Very interesting project. I like the idea of leaving space for a micron filter should you need it. Interested in your ideas on implementation of this as well.
 
IMHO you just need the water moving on top of getting the CO2 injected.. 150GPH sounds plenty to get the CO2 disolved.. if you need more flow to get up to 5cycles per hour then you can use a closed loop or some power heads to get the rest of the flow (regardless of the sorce flow will keep the CO2 moving around)
 
I'll have a play when the parts get in. as for a micron filter internally.. it could be interesting to see how it will work. Not sure of the pressure required to push water through the filter. However, adding a "tank" part with 2 barbed fittings would allow a standard diatom filter to be hooked up and run when wanted. more on this later.

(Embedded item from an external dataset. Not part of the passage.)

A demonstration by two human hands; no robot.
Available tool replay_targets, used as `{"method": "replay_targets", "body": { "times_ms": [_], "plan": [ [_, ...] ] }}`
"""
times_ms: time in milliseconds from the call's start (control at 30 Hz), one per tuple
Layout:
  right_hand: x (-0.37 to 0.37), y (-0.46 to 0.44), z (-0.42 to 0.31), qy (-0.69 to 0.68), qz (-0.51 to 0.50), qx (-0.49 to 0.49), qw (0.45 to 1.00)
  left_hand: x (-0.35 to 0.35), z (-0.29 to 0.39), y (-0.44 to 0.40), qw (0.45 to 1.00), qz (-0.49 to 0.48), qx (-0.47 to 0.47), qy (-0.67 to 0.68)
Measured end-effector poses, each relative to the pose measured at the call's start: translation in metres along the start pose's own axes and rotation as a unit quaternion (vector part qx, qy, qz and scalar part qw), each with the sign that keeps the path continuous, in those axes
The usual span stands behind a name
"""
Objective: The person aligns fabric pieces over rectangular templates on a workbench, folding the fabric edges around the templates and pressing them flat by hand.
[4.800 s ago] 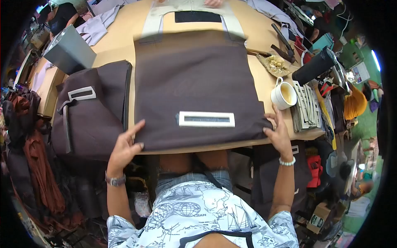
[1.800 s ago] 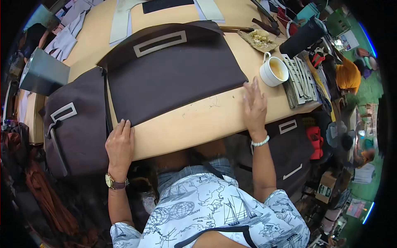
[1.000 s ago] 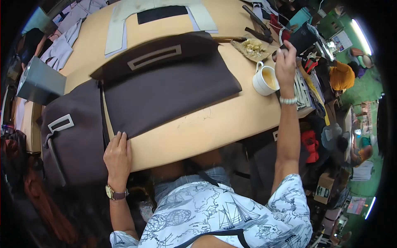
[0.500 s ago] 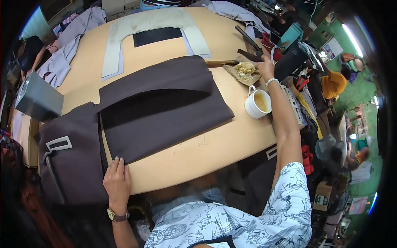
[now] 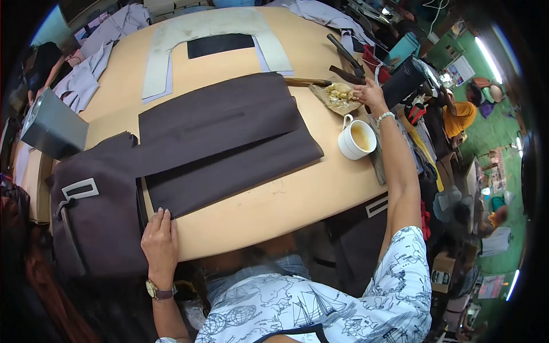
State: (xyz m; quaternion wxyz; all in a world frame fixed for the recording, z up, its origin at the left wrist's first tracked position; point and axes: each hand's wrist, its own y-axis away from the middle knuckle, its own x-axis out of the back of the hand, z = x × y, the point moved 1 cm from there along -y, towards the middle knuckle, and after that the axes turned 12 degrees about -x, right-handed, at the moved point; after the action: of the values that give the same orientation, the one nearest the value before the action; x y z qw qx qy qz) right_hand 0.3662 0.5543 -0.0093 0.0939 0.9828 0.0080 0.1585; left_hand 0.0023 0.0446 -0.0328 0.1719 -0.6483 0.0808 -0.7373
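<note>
My left hand lies with its fingers stretched out on the near corner of a dark brown leather-like sheet, at the table's front edge. A long dark brown strip lies across that sheet. At the right, my right hand is stretched out with fingers apart, beside pale yellow lumps on a piece of brown paper. Whether the fingertips touch the lumps I cannot tell. Just below that hand stands a white mug of yellowish liquid. A wooden-handled tool lies left of the paper.
A hammer lies beyond my right hand. At left are a grey metal block and stacked brown pieces with a white rectangular frame. A pale U-shaped pattern lies at the table's far side. People are in the background.
The strip, which arched up off the sheet before, now lies flatter and further down over it. My right hand's fingers have spread. My left hand has stayed at the corner.
</note>
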Motion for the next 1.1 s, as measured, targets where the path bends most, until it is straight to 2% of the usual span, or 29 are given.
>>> {"method": "replay_targets", "body": {
  "times_ms": [100,133,167,300,367,433,500,567,667,767,867,967,1000,1100],
  "plan": [
    [0.001,-0.009,-0.008,0.058,0.145,0.140,0.978,-0.001,-0.001,0.000,1.000,0.003,-0.005,-0.001],
    [-0.004,0.006,-0.019,0.138,0.183,0.233,0.945,0.000,-0.001,0.000,1.000,-0.002,-0.010,-0.011],
    [-0.015,0.043,-0.037,0.183,0.182,0.254,0.932,0.000,-0.001,-0.002,1.000,-0.007,-0.015,-0.020],
    [-0.070,0.166,-0.035,0.241,-0.021,0.298,0.923,-0.001,-0.002,-0.009,0.999,-0.008,-0.020,-0.029],
    [-0.099,0.214,-0.020,0.205,-0.140,0.283,0.927,-0.004,-0.001,-0.011,0.999,0.009,-0.038,-0.021],
    [-0.133,0.254,-0.007,0.201,-0.203,0.328,0.901,-0.005,0.006,-0.016,0.998,0.014,-0.053,-0.013],
    [-0.176,0.280,-0.006,0.212,-0.187,0.513,0.810,-0.009,0.015,-0.025,0.996,0.033,-0.087,0.004],
    [-0.213,0.294,-0.009,0.248,-0.150,0.613,0.735,-0.016,0.021,-0.031,0.996,0.022,-0.092,0.005],
    [-0.259,0.286,-0.003,0.334,-0.186,0.638,0.669,-0.028,0.022,-0.033,0.995,0.031,-0.092,0.002],
    [-0.273,0.282,-0.004,0.420,-0.203,0.630,0.620,-0.030,0.020,-0.035,0.995,0.046,-0.084,0.006],
    [-0.276,0.279,-0.013,0.441,-0.217,0.633,0.598,-0.032,0.021,-0.034,0.995,0.056,-0.088,0.002],
    [-0.286,0.256,-0.031,0.388,-0.265,0.565,0.679,-0.032,0.020,-0.036,0.995,0.049,-0.082,0.001],
    [-0.288,0.249,-0.050,0.386,-0.251,0.560,0.689,-0.031,0.020,-0.036,0.996,0.048,-0.080,0.003],
    [-0.328,0.207,-0.110,0.475,-0.148,0.586,0.639,-0.031,0.024,-0.035,0.996,0.053,-0.069,0.010]
  ]
}}
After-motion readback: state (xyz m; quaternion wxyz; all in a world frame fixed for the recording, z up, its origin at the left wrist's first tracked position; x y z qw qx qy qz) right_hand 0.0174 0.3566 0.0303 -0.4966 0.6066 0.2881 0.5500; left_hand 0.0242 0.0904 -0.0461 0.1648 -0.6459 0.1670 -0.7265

After consideration, I'ld rather keep the Co2 process seperate, this allows me to install a bypass to keep the water flowing through the bed filter while I change the media in the mechanical filter. (simple check valve on mech cannister, flow director going to mech/bypass)

I'll have a better idea of what I can do when the parts come in and I can duck over to home depot to see what fittings I need. and I'll definately test everything before I start making a mess of the floor :) (And I'll document it too.)
 
How about keeping the nipple and adding a valve for the CO2 intake, so its easy to AB versus the other diffusion method(s) you are considering?